Zaman ve zamanın oluşturduğu an, gün, hafta, ay, yıllar ve asırlar Allah’ın insanoğluna verilen önemli bir nimettir. Allah, insanın dikkatini bu nimetin önemine çekmek için Kur’an-ı Kerim’de birçok ayet-i kerimede zamanı ifade eden “asr, fecr, gece” gibi anlara yemin etmektedir. İnsanın da söz konusu bu değerli nimeti Allah’ın isteği şekilde değerlendirmesi gerekir. Çünkü ahirette mahşerde insana sorulacak sorulardan birisi de “vaktini nerede geçirdiği”dir. Bu sebeple mümin kıymetli bir nimet olan vaktinin değeri bilip Allah’ın rızasını kazandırıcı davranışlar içinde olmak için gayret sarf eder.
Vakit nimet olması açısından tek başına değerlidir. Fakat dinimiz İslam çeşitli sebeplerden dolayı bazı zamanlara özel bir önem vermiştir. Üç aylar olan Recep, Şa’bân ve Ramazân aylarda dinimizin önem verdiği anlardır. Bu sebeple Hz. Peygamber Efendimiz (s.a.s.), dört halife ve daha sonraki dönemlerden günümüze kadar önem verilmiş olup manevi açıdan değerlendirilmesi gereken bir fırsat anları olarak görülmüştür. Hz. Peygamber Efendimiz (s.a.s.) üç ayların başlangıcı olan Recep ayına girdiğinde şöyle dua ederdi: “Allah’ım! Recep ve Şaban aylarını bize bereketli kıl, Ramazan ayına ulaştır.” (İbn Hanbel, Ahmet, Müsned, I, 259)
Üç aylar içinde Regaib, Miraç, Berat ve Kadir gecesi olmak üzere dört tane mübarek gece bulunmaktadır. Regaib gecesi, Recep ayının ilk perşembeyi cuma gününe bağlayan gece, Miraç gecesi, Recep ayının 27. gecesi, Berat gecesi Şaban ayının 15. gecesi olup Kadir gecesi Ramazan ayının 27. gecesidir. Bu mübarek geceler, biz müminlere verilmiş manevi ve arınma zaman dilimleridir. Bundan dolayı söz konusu anları büyük bir fırsat bilip ona göre değerlendirilmeliyiz.
Üç ayların ve mübarek gecelerin nasıl idrak ve ihya edilmesi önemlidir. Bu sebeple fazilet, rahmet ve bereketin bolca olduğu mübarek zamanları şu şekilde ihya ve idrak edebiliriz;
İbadetlerimizin Niteliğini Gözden Geçirmek: Allah, insanı kendisine ibadet etmek için yaratmıştır.
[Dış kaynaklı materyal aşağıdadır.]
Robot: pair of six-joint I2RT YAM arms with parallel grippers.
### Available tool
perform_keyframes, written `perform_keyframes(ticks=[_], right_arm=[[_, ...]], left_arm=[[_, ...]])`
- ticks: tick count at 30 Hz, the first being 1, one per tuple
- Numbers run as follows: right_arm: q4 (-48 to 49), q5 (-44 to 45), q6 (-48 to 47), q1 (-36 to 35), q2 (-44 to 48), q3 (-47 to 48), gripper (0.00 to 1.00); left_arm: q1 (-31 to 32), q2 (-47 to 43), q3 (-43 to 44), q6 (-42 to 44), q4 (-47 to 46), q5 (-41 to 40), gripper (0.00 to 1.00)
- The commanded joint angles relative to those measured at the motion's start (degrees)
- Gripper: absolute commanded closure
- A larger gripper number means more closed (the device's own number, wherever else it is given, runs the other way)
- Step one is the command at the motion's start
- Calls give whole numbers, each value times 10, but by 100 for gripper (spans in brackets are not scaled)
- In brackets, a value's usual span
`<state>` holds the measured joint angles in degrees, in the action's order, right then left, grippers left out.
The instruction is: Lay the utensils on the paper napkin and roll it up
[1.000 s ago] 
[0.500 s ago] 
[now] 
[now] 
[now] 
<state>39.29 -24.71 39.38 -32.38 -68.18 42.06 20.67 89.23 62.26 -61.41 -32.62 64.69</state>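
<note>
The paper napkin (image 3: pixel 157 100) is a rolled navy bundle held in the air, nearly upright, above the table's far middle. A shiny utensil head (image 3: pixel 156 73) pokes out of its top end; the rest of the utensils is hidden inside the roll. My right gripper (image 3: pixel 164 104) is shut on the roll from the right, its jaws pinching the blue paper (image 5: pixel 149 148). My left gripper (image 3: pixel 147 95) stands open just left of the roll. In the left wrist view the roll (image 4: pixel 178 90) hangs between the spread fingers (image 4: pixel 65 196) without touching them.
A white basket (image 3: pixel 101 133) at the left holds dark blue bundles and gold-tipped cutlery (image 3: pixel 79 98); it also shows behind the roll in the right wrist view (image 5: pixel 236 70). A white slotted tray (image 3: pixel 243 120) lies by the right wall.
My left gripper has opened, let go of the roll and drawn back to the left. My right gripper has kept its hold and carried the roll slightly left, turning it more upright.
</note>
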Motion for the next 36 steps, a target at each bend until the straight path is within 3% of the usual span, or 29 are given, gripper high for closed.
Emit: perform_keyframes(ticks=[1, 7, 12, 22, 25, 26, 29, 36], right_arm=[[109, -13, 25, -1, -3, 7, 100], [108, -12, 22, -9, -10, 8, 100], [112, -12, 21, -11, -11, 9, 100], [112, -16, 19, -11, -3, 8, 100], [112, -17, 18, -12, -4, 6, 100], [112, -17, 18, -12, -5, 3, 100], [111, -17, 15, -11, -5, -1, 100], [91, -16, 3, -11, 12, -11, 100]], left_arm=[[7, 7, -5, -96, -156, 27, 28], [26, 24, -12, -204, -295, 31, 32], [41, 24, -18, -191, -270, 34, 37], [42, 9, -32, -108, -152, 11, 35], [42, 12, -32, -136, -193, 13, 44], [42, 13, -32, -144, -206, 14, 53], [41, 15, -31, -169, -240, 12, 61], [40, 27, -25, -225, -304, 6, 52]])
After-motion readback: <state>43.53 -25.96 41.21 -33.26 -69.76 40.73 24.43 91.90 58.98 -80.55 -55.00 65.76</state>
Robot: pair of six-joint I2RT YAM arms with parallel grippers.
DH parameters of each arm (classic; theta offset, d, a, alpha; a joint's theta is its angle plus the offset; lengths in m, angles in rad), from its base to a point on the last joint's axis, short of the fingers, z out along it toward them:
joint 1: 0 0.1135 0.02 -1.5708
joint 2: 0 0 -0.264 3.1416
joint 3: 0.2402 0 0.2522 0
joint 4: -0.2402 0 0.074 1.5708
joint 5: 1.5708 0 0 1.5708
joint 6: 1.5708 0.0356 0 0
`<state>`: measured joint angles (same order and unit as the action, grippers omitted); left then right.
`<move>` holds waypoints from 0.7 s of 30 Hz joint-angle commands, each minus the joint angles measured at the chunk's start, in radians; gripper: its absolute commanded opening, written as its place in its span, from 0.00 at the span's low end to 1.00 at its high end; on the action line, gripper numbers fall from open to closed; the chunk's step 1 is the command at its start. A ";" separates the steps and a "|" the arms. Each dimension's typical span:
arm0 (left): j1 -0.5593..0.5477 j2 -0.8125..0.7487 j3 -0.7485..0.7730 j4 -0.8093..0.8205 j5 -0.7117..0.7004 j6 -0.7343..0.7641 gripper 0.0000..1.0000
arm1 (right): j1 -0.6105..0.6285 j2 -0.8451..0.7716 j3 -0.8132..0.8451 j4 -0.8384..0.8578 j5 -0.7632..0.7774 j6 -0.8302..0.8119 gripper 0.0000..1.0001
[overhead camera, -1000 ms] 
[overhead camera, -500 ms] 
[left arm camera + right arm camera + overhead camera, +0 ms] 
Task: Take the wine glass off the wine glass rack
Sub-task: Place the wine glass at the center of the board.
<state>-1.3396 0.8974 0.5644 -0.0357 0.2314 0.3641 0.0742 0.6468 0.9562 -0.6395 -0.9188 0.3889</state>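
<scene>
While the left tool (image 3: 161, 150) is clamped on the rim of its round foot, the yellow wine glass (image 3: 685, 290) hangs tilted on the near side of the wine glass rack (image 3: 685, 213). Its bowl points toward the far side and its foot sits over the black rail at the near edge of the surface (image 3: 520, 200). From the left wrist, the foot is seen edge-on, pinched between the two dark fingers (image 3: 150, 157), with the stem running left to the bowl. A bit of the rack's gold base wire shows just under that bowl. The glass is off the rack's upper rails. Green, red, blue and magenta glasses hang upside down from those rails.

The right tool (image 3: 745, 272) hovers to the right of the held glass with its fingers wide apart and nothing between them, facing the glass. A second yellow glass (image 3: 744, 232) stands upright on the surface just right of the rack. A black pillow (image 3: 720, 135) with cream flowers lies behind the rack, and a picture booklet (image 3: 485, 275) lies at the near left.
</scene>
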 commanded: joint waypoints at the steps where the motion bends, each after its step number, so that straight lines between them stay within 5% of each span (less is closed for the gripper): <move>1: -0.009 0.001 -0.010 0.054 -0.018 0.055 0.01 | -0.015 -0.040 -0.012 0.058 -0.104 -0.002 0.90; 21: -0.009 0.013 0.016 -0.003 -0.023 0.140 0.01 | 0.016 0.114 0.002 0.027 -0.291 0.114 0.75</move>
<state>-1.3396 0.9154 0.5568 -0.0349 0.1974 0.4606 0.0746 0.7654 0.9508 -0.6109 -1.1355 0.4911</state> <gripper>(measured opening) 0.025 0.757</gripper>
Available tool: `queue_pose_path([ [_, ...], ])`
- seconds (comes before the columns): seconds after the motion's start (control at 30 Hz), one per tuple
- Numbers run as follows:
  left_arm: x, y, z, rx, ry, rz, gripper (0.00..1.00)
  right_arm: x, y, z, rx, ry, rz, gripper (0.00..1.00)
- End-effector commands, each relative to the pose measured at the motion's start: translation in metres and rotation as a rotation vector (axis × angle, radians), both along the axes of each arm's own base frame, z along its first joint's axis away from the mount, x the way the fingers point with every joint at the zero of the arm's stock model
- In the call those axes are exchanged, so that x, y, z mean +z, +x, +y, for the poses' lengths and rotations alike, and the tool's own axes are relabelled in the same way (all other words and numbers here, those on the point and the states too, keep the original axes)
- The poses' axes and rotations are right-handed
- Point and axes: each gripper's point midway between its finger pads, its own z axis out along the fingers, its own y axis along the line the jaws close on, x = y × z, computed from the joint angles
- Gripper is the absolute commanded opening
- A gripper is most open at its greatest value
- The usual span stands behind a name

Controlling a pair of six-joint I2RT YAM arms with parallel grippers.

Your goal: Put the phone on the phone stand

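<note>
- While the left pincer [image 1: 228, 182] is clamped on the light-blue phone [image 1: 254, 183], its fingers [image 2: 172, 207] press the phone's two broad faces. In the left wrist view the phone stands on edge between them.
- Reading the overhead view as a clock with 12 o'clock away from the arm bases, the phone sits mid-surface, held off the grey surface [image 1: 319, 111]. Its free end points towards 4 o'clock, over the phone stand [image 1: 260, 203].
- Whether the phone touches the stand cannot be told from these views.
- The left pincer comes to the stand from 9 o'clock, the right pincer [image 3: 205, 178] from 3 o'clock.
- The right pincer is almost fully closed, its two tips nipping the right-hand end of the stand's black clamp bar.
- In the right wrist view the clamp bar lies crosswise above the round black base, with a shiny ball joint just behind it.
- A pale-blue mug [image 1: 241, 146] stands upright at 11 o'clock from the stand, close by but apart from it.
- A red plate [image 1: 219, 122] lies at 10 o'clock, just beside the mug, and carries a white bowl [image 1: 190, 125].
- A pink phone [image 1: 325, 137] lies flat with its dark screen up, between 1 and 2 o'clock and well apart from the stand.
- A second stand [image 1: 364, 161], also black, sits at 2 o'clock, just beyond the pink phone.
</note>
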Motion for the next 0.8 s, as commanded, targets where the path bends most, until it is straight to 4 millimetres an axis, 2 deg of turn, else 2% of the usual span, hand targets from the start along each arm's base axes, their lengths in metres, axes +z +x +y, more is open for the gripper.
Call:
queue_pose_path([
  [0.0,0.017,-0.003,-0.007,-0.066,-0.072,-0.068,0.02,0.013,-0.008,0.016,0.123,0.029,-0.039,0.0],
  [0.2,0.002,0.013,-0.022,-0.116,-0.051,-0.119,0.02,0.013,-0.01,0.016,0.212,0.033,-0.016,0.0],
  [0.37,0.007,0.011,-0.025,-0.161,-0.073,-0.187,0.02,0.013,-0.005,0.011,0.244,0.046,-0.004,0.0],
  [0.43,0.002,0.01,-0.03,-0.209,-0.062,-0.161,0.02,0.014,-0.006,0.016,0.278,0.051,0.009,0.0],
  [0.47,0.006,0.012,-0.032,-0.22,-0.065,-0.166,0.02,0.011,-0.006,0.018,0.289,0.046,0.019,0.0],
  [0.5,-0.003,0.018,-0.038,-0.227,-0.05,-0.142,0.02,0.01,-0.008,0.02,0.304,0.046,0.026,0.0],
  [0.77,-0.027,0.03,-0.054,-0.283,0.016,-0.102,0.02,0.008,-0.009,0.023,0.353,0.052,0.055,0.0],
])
Nitekim bu hakikat Kur’an-ı Kerim’de şöyle ifade edilmektedir: “Ben cinleri ve insanları, başka değil, sırf bana kulluk etsinler diye yarattım.” (Zâriyât, 51/56) İman edip salih amel işlemek için gayret sarf eden mümin, ibadetlerini Kur’an-ı Kerim ve sünnet-i seniyyenin ifade ettiği “İhsan ve İhlas” şuuru içinde eda etmelidir. Günlük hayatın yoğunluğu içinde zaman zaman ibadetimizin söz konusu niteliğinde olumsuz olarak değişmeler olabilmektedir. Bu sebeple bu mübarek anları ibadetlerimizin niteliğini gözden geçirmemiz için bir fırsat olup değerlenmemiz gerekiyor.
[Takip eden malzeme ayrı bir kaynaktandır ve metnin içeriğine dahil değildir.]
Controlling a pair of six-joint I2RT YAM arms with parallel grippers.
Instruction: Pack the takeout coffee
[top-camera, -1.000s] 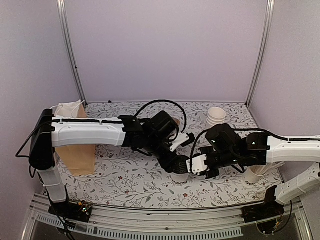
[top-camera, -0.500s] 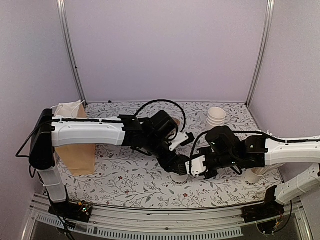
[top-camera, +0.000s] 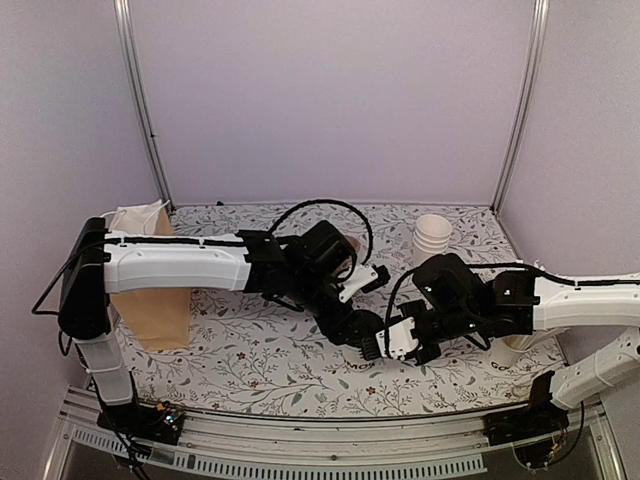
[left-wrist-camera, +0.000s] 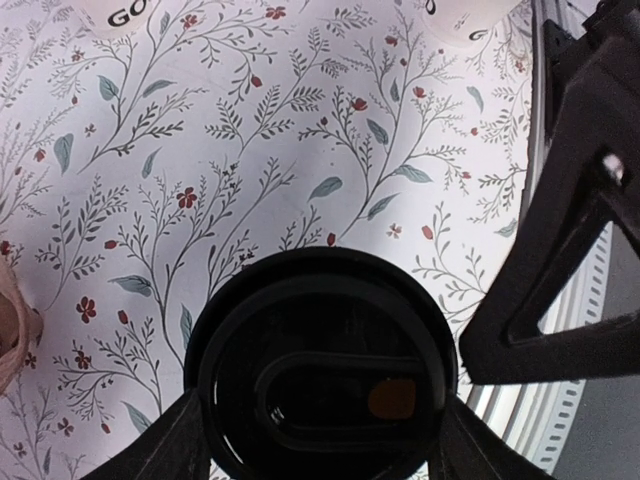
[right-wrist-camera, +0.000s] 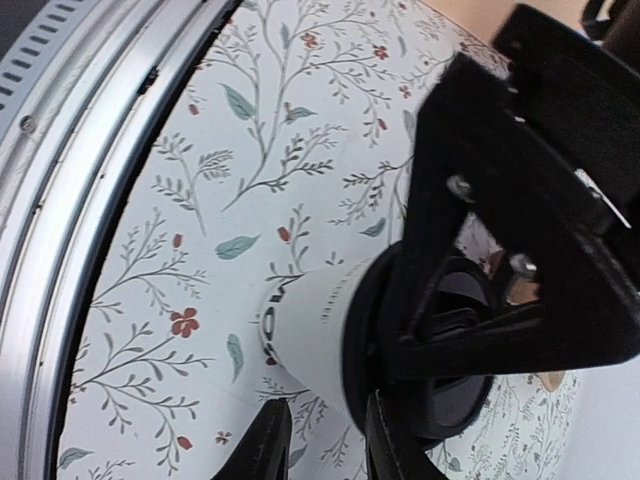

Hayatımızın Muhasebesini Yapmak: Mümin, insanın başıboş yaratılmadığı, söylediği sözün ve yaptığı davranışın sevap veya günah olarak yazıldığı ve ahirette mahşer anında karşısına çıkacağının bilincindedir. Nefs-i emarenin ve şeytanın sağdan yaklaşması neticesinde yanlış davranışlarda bulunup hata yapabileceğinin şuurundadır. Bu sebeple her zaman kendisini muhasebeye çekmesi gerektiği gibi, özellikle bu mübarek zaman dilimlerinde geçirdiği yılı ve seneleri gözden geçirip “Allah için ne yaptığını, O’nun rızasını, rahmetini ve sevgisini kazanmak için neler yaptığını” kendisine sormalıdır. Bundan dolayı üç ayları ve mübarek geceleri iman, ibadet ve ahlak açısından kendisine çekidüzen vermek ve kulluğunun niteliğini ihsan boyutuyla ortaya koymak için bir başlangıç zamanı yapmalıdır. Tövbe ve Mağfiretle Allah’a Yönelinmelidir: Tövbe, samimi bir şekilde gönlün Allah’a yönelmesidir. Mağfiret, kalbin içten bir pişmanlıkla işlenilen günahlar için Allah’tan bağışlanma ve af dilemesidir. Dinimiz İslam kulun bilerek veya bilmeyerek işlediği günahları için Allah’tan bağışlanma ve af dilemesi gerektiğini ifade etmektedir. Nitekim samimi bir şekilde Allah’a tövbe edilmesi hususunda Kur’an-ı Kerim’de şöyle ifade edilmektedir “Ey iman edenler! İçtenlikle ve kararlılık içinde Allah’a tövbe edin. Umulur ki rabbiniz kötülüklerinizi örter ve sizi altından ırmaklar akan cennetlerine koyar.” (Tahrîm, 66/8); kurtuluşa ermek için tövbe edilmesi hususunda da şöyle buyrulmaktadır “Hepiniz topluca, (günahkarca davranışlardan dönüp) Allah’a tevbe ediniz (yönelin) ki, kurtuluşa (dünya ve ahiret mutluluğunu) eresiniz.” (24 Nûr 31) Âlemlere rahmet olarak tüm insanlığa gönderilen ve gelmiş ve gelecek günahları bağışlanmış olan Hz. Peygamber Efendimiz (s.a.s.) ümmetine tövbe etme ve mağfirette bulunması konusunda örnek olmuş be hususta da şöyle buyurmaktadır “Ey insanlar! Allah’a tövbe edin ve O’ndan bağışlanma dileyin, çünkü ben O’na günde yüz defa tövbe ederim.” (Müslim, Zikir, 42)Mümin, çeşitli sebeplerle zaman zaman nefsine yenilip günah işleyebilmektedir. İşlediği bu günahlara karşılık Allah’a tövbe edip günahları için Allah’tan bağışlanma dilemesi iyi bir davranış olacaktır. O her zaman tövbe ve mağfiret duygusu ve davranışı içinde olması gerektiği gibi özellikle üç aylarda ve mübarek gecelerde bunlara daha fazla önem vermelidir.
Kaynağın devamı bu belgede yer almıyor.